PERNA CURTA DA MENTIRA

Falava da mulher com muito entusiasmo. Bom, seguindo a tradição desde a tecelagem com as peles dos animais selvagens, a canja com ave do paraíso e a torta doce de uva (ou figo?), ficou mais ou menos estabelecido o papel da mulher dentro de casa. Coitada ou realizada, não sei... Acontece que as refeições do casal eram compradas prontas num botequim de primeira linha (perto da empresa, muita gente via...), um vasilhamezinho metálico, possível quantidade limitada para não haver sobras, ou do mercadinho saíam apenas pão, leite, ovos, carne moída, frutas e caixinha de pó para bolos, companheiros de trabalho também ali. Roupas masculinas mais pesadas, como calças, jaqueta de brim e macacão de trabalho, semanalmente a caminho da lavanderia: ele telefonava, todos escutavam, um ‘bicicleteiro’ mocinho pegava o pacote na varanda. A cada quinze dias, ele faxinava a casa e nos sábados de folga era o grande goleiro (e goleiro grande: 1.92) no time da metalúrgica. Nunca levou a mulher nem nos dias de festiva torcida feminina. Tá certo! Ciúme, talvez, ou preservá-la de algum contágio de galã que não respeita a esposa alheia.
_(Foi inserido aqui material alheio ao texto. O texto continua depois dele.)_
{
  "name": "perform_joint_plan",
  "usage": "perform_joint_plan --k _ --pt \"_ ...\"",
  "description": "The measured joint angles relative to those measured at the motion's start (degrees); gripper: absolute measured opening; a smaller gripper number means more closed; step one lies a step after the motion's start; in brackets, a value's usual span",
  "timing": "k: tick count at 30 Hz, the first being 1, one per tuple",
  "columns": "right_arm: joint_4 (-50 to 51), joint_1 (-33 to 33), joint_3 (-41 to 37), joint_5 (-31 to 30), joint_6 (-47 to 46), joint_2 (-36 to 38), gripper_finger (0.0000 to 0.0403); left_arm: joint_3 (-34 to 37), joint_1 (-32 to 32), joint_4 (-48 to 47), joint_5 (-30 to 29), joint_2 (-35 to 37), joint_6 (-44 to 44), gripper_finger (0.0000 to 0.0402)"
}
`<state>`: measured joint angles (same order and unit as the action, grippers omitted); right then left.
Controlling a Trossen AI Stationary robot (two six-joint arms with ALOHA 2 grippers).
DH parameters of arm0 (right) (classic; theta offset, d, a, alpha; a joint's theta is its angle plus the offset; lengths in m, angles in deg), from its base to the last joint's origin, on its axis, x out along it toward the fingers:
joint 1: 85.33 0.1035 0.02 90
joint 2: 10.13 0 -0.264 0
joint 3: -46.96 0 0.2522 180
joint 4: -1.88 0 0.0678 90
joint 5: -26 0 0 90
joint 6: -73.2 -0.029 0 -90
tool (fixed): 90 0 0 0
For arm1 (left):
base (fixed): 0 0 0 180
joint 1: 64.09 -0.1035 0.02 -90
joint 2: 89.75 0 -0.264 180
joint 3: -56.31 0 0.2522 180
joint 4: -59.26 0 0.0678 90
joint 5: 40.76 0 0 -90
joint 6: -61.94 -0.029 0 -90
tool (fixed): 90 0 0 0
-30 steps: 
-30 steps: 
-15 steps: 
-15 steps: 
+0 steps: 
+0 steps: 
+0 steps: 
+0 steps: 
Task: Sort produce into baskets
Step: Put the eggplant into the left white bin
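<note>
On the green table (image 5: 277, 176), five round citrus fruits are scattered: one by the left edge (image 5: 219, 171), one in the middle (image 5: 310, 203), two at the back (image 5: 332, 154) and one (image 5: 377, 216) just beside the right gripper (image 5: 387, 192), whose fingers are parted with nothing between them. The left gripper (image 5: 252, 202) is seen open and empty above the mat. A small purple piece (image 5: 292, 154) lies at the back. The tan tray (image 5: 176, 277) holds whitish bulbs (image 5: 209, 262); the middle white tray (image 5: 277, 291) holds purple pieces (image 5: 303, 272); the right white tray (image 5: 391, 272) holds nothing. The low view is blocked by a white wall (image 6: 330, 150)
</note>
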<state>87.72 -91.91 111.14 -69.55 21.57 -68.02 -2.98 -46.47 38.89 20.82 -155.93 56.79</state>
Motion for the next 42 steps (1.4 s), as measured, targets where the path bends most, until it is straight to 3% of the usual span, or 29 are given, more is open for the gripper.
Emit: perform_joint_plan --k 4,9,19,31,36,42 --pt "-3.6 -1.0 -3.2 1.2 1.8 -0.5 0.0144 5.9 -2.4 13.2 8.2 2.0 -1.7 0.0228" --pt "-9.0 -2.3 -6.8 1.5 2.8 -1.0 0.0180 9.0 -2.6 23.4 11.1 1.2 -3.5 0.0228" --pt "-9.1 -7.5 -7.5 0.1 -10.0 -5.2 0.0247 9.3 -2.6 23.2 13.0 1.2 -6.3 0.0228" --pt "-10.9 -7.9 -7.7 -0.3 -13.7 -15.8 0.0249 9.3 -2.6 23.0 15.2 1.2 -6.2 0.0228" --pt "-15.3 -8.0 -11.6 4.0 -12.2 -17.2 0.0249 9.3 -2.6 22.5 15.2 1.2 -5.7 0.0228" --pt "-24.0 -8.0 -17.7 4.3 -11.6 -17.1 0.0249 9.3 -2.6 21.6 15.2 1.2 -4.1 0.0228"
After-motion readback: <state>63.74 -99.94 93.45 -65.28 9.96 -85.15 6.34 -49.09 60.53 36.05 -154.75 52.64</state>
Anualmente, no aniversário de casamento, ele a presenteava com uma camisola de cetim e rendas, tamanho médio, farta coleção colorida, ele mesmo dizia. Certa vez, atrasado no horário da faculdade noturna, esqueceu um importante livro na empresa - EU me ofereci para levar, mas apenas tinha o local da residência. Pelo vidro transparente canelado me pareceu um vulto alto, a parte inferior do traje seria um short jeans escuro, pernas à mostra, junto a uma porta interna. Toquei por diversas vezes a campainha, a mulher não se mexeu, não me atendeu, olhei novamente: permanecia imóvel. Surda?! Medo de atender um estranho? Berrei que estava deixando o livro na varanda, oculto pela mureta. Fiquei nas imediações num jogo de pebolim (futebol de mesa) na calçada do botequim também pé-limpo; horário de verão, mas as horas passam, a escuridão surge e na sala da casa a luz não apareceu. Ela poderia estar dormindo na penumbra.

Num outro dia um pouco mais distante , folga dele no rodízio das máquinas, tive que levar às pressas um documento para que assinasse. Visita inesperada, não avisei......... Distraiu-se e abriu a porta. Entrei. O choque foi total e absoluto: uma (linda) boneca (loura bem alta) inflável! Fingi não ver, ele fingiu acreditar que não vi, assinou o papel e devolveu, agora trêmulo.

Bom, pelo que eu já sabia, ex-seminarista e talvez voto eterno de castidade. Pediu demissão três dias depois. Guardei o segredo.